§ GIVEN DATA:

******************************

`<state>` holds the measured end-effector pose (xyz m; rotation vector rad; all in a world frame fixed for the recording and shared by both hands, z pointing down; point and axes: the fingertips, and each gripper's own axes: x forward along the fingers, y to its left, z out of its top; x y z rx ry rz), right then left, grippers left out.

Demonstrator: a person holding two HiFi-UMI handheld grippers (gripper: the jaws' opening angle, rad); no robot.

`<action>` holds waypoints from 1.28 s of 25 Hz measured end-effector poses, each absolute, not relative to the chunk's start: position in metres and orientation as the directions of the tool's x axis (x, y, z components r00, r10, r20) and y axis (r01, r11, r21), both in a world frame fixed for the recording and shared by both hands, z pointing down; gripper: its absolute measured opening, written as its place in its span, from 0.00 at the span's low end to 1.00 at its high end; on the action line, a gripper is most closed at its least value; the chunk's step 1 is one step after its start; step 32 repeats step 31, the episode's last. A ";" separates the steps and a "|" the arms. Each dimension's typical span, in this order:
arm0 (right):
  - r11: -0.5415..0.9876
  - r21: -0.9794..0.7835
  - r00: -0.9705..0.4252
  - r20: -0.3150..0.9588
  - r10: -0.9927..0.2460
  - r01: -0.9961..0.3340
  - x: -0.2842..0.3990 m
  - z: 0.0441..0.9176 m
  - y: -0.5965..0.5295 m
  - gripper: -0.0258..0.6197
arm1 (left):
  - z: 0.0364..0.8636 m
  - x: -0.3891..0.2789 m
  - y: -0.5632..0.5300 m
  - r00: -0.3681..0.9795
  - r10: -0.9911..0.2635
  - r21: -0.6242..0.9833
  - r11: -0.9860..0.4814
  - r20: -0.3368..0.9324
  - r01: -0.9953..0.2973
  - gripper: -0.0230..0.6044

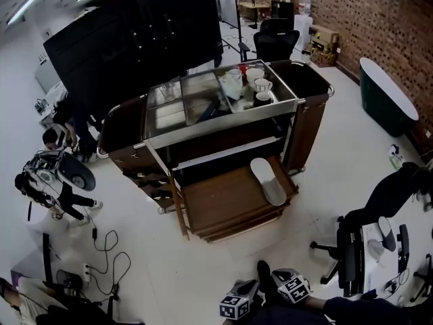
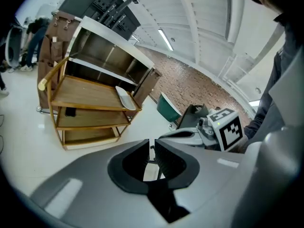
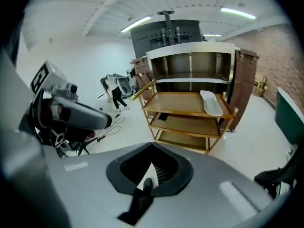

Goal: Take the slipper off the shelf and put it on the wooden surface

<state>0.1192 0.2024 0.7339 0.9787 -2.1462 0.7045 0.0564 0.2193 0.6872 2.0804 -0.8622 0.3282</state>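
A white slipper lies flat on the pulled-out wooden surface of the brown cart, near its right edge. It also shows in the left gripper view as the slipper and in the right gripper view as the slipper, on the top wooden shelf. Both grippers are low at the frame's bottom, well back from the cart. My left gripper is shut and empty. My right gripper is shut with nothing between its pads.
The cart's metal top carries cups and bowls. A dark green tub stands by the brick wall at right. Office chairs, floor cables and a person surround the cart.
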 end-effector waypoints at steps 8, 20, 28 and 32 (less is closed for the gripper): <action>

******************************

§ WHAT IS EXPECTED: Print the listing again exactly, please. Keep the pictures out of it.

§ EXERCISE RESPONSE:
`<state>` holds the measured end-effector pose (xyz m; rotation vector rad; all in a world frame fixed for the recording and shared by both hands, z pointing down; point and axes: the fingertips, and each gripper's own axes: x forward along the fingers, y to its left, z out of its top; x y z rx ry rz), right then left, grippers left out.

Demonstrator: a person holding two HiFi-UMI handheld grippers (gripper: the jaws' opening angle, rad); no robot.

`<action>` holds waypoints from 1.28 s of 25 Hz measured end-effector poses, each absolute, not relative to the chunk's start: position in metres and orientation as the directions of the tool's x axis (x, y, z components r00, r10, r20) and y axis (r01, r11, r21), both in a world frame fixed for the recording and shared by both hands, z pointing down; gripper: its absolute measured opening, written as its place in its span, from 0.00 at the span's low end to 1.00 at its high end; on the action line, a gripper is most closed at its least value; the chunk's step 1 is one step after its start; step 32 repeats step 31, the episode's last. A ";" separates the steps and a "|" the arms. Each dimension's typical span, in this order:
arm0 (right):
  - r11: -0.5415..0.9876
  - r21: -0.9794..0.7835
  - r00: -0.9705..0.4252
  - r20: -0.3150..0.9588
  - r10: -0.9927..0.2460
  - r01: -0.9961..0.3340
  - x: -0.2842..0.3990 m
  - z: 0.0441..0.9176 m
  - y: -0.5965..0.5295 m
  - gripper: -0.0258..0.6197
arm1 (left):
  - z: 0.0364..0.8636 m
  - x: -0.3891..0.2789 m
  - y: -0.5632..0.5300 m
  - r00: -0.3681..0.9795
  - r10: -0.9911..0.2635
  - r21: -0.6242..0.9833
  - r11: -0.9860..0.4814
  - r20: -0.3368..0.9324
  - r01: -0.9953..0.2973
  - gripper: -0.0230..0.6044


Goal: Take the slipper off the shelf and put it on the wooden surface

<state>0.1192 0.2024 0.7339 0.9787 -2.1462 0.7045 0.0564 0.2193 0.6872 2.0804 -0.8622 0.3282</state>
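A white slipper lies flat on the pulled-out wooden surface of the brown cart, near its right edge. It also shows in the left gripper view as the slipper and in the right gripper view as the slipper, on the top wooden shelf. Both grippers are low at the frame's bottom, well back from the cart. My left gripper is shut and empty. My right gripper is shut with nothing between its pads.
The cart's metal top carries cups and bowls. A dark green tub stands by the brick wall at right. Office chairs, floor cables and a person surround the cart.
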 end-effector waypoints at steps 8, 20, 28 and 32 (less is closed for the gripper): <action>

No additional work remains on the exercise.